We must “think it not strange” then (1Pet 4:12), concerning the trials that will come upon us, but we must rather learn to endure, being encouraged and strengthened by our sight of things yet future, to remain steadfast to the end “for we walk by faith, not by sight” (2 Cor 5:7). We must rather “rejoice, inasmuch as ye are partakers of Christ’s sufferings; that, when his glory shall be revealed, ye may be glad also with exceeding joy” (1Pet 4:13). And if we have a vision of that coming revelation of glory firmly fixed in our minds, like the faithful ones in Hebrews 11, we shall have the strength and determination to overcome. As we have seen, like Paul, we shall be able to compare our present difficulties with the blessings of the future, and say:

“though our outward man perish, yet the inward man is renewed day by day. For our light affliction, which is but for a moment, worketh for us a far more exceeding and eternal weight of glory; while we look not at the things which are seen, but at the things which are not seen: for the things which are seen are temporal; but the things which are not seen are eternal” (2Cor 4:16-18).

And for an example of One whose thoughts were always directed towards the world to come, we look to the Lord Jesus Christ, who, “though he were a Son”, we are informed “yet learned he obedience by the things which he suffered” (Heb 5:8). The Lord Jesus certainly bore a weight; the weight of the cross upon which he was crucified. But his is the supreme example of endurance, for he looked beyond his present suffering to the greater eternal weight of glory laid up for him at his Father’s Right Hand. He, “for the joy that was set before him endured the cross, despising the shame, and is set down on the right hand of God” (Heb 12:2). It was this joyous vision of the future that was ever set before his mind that ensured his separation from the world, and enabled him to remain faithful even unto death. We then, must be “looking unto Jesus” as an example. Like him, we must have a vision of the future in order for us to maintain our separation, and endure trials faithfully.


In Proverbs 29:18, the importance of such a vision is expressed:

“where there is no vision, the people perish: but he that keepeth the law, happy is he”.

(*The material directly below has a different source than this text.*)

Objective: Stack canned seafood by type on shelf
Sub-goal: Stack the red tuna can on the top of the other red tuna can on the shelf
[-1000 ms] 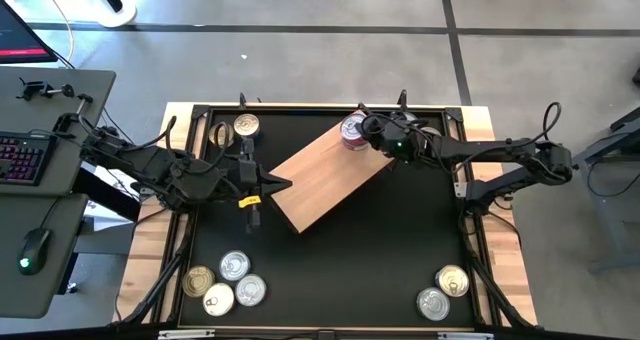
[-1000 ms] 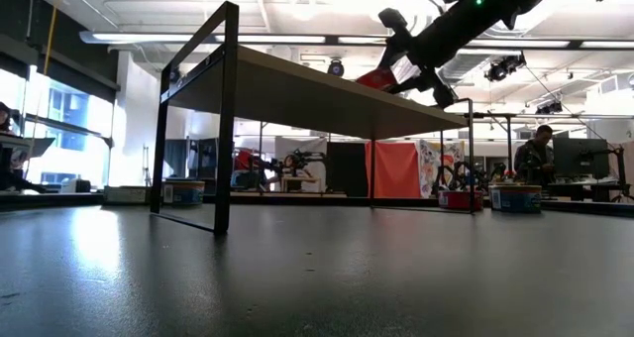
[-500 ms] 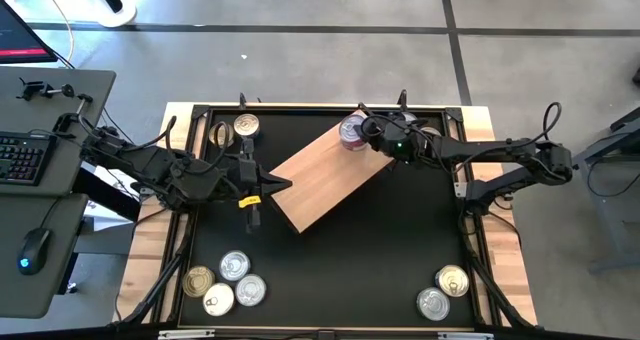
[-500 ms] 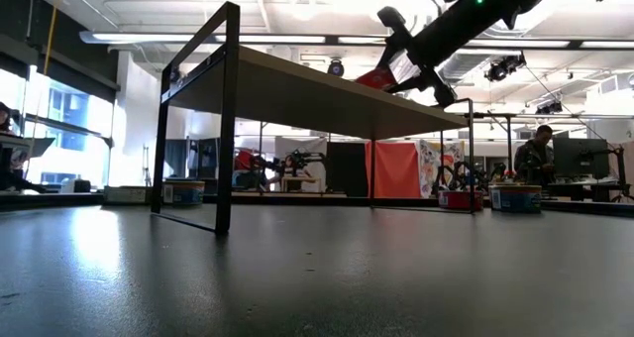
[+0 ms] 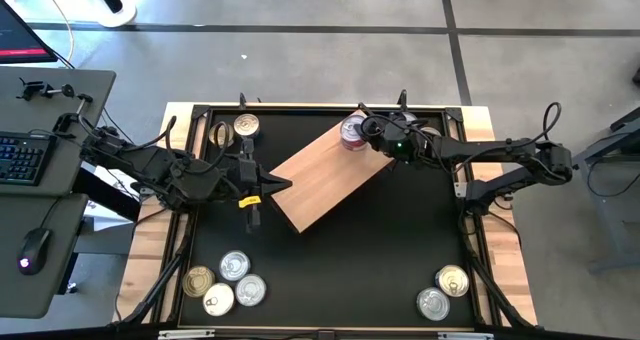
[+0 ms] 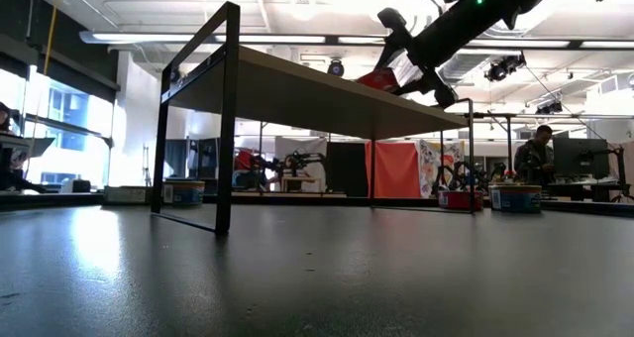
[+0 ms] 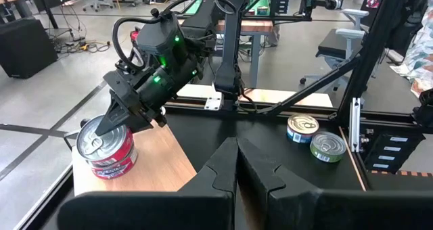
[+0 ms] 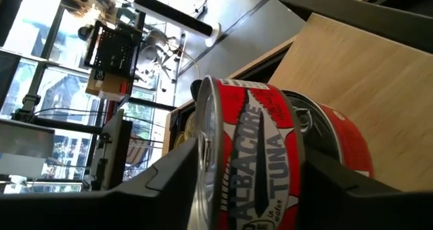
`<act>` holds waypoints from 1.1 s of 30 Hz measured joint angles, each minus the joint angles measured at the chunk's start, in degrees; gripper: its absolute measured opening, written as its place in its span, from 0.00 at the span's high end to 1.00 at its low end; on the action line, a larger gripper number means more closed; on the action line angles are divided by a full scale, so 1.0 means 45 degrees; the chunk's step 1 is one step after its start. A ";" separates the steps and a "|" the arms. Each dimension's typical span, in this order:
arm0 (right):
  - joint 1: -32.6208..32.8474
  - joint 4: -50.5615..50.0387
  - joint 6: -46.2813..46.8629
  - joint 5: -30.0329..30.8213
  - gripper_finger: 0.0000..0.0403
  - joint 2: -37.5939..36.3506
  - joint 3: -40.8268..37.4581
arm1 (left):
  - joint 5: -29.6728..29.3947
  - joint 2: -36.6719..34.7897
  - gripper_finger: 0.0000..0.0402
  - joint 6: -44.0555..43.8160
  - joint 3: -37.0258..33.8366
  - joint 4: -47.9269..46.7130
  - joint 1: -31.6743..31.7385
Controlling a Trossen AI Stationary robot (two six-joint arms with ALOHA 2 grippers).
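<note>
A tall round metal tin with a red label (image 7: 105,147) is seen standing on the far corner of the light-brown rectangular wooden shelf (image 5: 325,175), which is set slantwise on the black worktop (image 5: 380,250). In the right wrist view a second red-labelled tin (image 8: 338,139) shows directly behind it, so two tins of that kind appear to be stacked there. The right claw (image 7: 111,122) is held at this stack with its fingers on either side of the upper tin; whether the tin is gripped or being let go cannot be told.

The left claw (image 5: 272,186) is parked at the near-left edge of the shelf, its fingers pressed together on nothing.

Most of the work is judged to be left. Four flat round tins with silver and gold tops (image 5: 225,281) are grouped at the front left of the worktop, two flat tins (image 5: 442,291) at the front right, and two gold-topped tins (image 5: 234,130) at the back left. Two more tins (image 7: 315,138) lie on the worktop beside the right arm. None of these has been put on the shelf yet.
</note>
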 joint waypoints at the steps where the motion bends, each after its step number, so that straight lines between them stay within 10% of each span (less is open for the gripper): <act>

Here, those who have no vision, are contrasted with those who keep the Law of God – the clear implication being, as we have seen, that it is by maintaining a clear focus on the Kingdom that we might be able to remain obedient (i.e. keeping the Law) in times of adversity. But here, the Hebrew word rendered “perish”, literally, is “to be loosed”, and can have the sense of the removal of a garment. Hence, an alternative rendering is, “where there is no vision, the people is made naked” as in the AV margin. Being the brethren of Christ, we must seek to be clothed with righteousness, as with a garment. And rather than to allow ourselves to be drawn into the world around us, allowing our fine white linen garments to be “spotted by the flesh” (Jude 23) the exhortation is given “Blessed is he that watcheth and keepth his garments, lest he walk naked, and they see his shame” (Rev 16:15). We must therefore remain fully clothed with the purity of righteousness; we must use that vision Scripture presents us with to remain faithful, and separate, to “keep” our garments, that we might not walk naked and shamed before the Son and his Angels at his appearing. Let us therefore, rather than being mindful of the world from which we have come out (Heb 11:15), be as the faithful of all ages, “forgetting those things which are behind, and reaching forth unto those things which are before” (Phil 3:13). The value of maintaining such a vision of those promises that are “before” us is self-evident – for without it, we cannot remain a holy people prepared for the coming of our Lord. We have Christ Himself to look to as the supreme example, and so let us share his joy that we also might learn to endure, that we might reign with him.